- [Task requirements] Work through the data line by line, gathering every line that has the word "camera".

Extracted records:
»»

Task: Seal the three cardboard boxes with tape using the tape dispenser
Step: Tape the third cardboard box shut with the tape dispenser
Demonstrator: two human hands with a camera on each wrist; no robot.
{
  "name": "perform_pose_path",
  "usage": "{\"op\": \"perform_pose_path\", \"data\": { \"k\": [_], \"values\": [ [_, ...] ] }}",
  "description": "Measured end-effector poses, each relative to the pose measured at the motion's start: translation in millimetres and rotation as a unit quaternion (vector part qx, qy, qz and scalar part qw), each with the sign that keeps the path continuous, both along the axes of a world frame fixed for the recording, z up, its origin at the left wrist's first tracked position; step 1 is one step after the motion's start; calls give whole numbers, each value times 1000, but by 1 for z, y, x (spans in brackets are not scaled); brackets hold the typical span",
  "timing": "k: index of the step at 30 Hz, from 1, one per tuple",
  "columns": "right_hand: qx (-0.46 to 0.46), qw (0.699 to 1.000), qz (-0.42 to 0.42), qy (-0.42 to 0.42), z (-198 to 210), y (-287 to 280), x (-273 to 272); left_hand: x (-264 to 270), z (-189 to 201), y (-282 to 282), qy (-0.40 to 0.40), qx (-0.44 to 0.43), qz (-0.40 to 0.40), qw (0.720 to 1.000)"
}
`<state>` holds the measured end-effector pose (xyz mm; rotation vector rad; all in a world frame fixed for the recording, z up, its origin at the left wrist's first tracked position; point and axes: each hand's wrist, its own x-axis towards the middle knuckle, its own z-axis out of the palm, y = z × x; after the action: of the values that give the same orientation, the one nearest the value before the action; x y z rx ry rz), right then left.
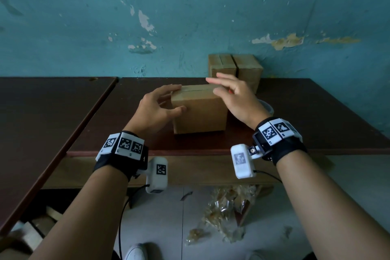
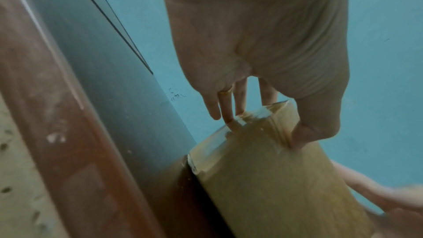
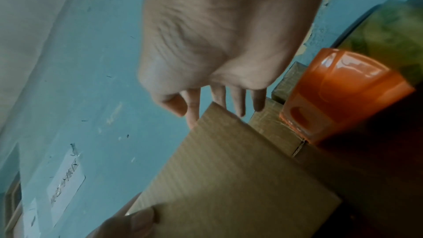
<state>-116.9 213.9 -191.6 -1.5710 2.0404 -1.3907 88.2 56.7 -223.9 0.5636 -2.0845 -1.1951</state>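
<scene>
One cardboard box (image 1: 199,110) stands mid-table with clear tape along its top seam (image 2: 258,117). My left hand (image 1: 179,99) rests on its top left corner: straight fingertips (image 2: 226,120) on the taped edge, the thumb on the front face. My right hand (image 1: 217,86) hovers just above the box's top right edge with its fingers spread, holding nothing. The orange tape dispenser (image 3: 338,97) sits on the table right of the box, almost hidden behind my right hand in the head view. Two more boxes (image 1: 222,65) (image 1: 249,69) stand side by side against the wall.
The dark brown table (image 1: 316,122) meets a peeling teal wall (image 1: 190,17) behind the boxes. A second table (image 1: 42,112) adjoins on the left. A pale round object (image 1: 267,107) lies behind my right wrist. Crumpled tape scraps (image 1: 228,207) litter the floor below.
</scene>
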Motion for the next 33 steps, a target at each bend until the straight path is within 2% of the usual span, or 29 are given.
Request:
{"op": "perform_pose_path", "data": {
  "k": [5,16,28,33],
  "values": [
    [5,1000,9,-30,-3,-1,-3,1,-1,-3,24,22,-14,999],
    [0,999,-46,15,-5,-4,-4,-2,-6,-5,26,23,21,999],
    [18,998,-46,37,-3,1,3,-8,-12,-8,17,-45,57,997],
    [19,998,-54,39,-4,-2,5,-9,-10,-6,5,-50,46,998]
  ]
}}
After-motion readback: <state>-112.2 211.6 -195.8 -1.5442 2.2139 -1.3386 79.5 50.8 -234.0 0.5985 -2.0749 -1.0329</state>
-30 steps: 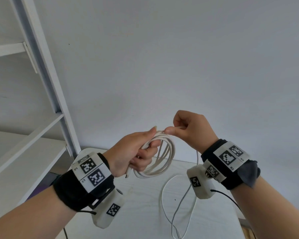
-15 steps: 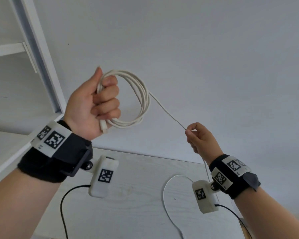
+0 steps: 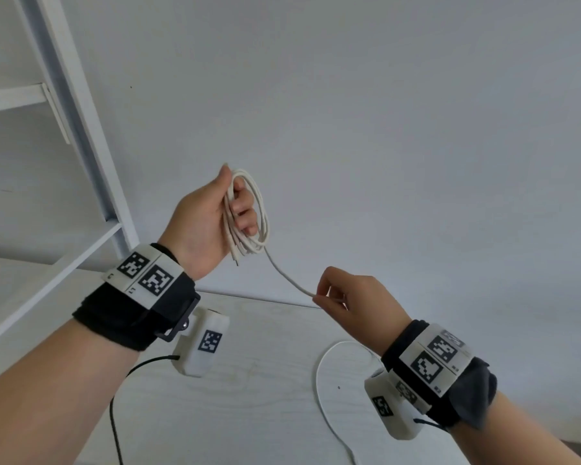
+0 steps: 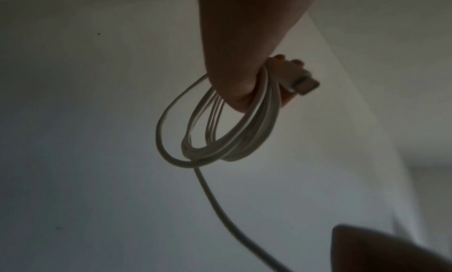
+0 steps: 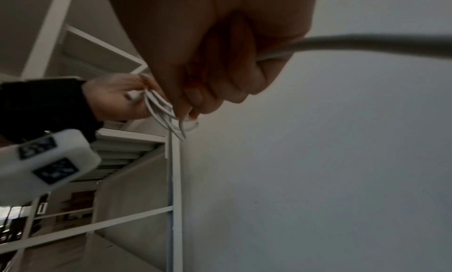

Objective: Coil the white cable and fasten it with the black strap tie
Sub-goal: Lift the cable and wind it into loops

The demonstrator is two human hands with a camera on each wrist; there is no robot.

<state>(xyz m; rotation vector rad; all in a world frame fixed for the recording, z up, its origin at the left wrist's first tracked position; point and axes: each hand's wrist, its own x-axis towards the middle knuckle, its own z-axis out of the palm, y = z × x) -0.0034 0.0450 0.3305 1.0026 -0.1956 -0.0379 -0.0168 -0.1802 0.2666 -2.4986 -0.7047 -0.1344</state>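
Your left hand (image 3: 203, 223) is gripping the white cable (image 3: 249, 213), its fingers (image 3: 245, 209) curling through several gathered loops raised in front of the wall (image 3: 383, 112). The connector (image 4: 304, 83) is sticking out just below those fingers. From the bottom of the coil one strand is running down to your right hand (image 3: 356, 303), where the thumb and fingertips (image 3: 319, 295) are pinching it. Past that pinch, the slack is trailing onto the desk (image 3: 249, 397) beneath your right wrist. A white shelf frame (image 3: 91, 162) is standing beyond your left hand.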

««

- [Your response]
Demonstrator: two human hands with a camera on each wrist; no robot.
The demonstrator is two human hands with a camera on each wrist; there is no robot.

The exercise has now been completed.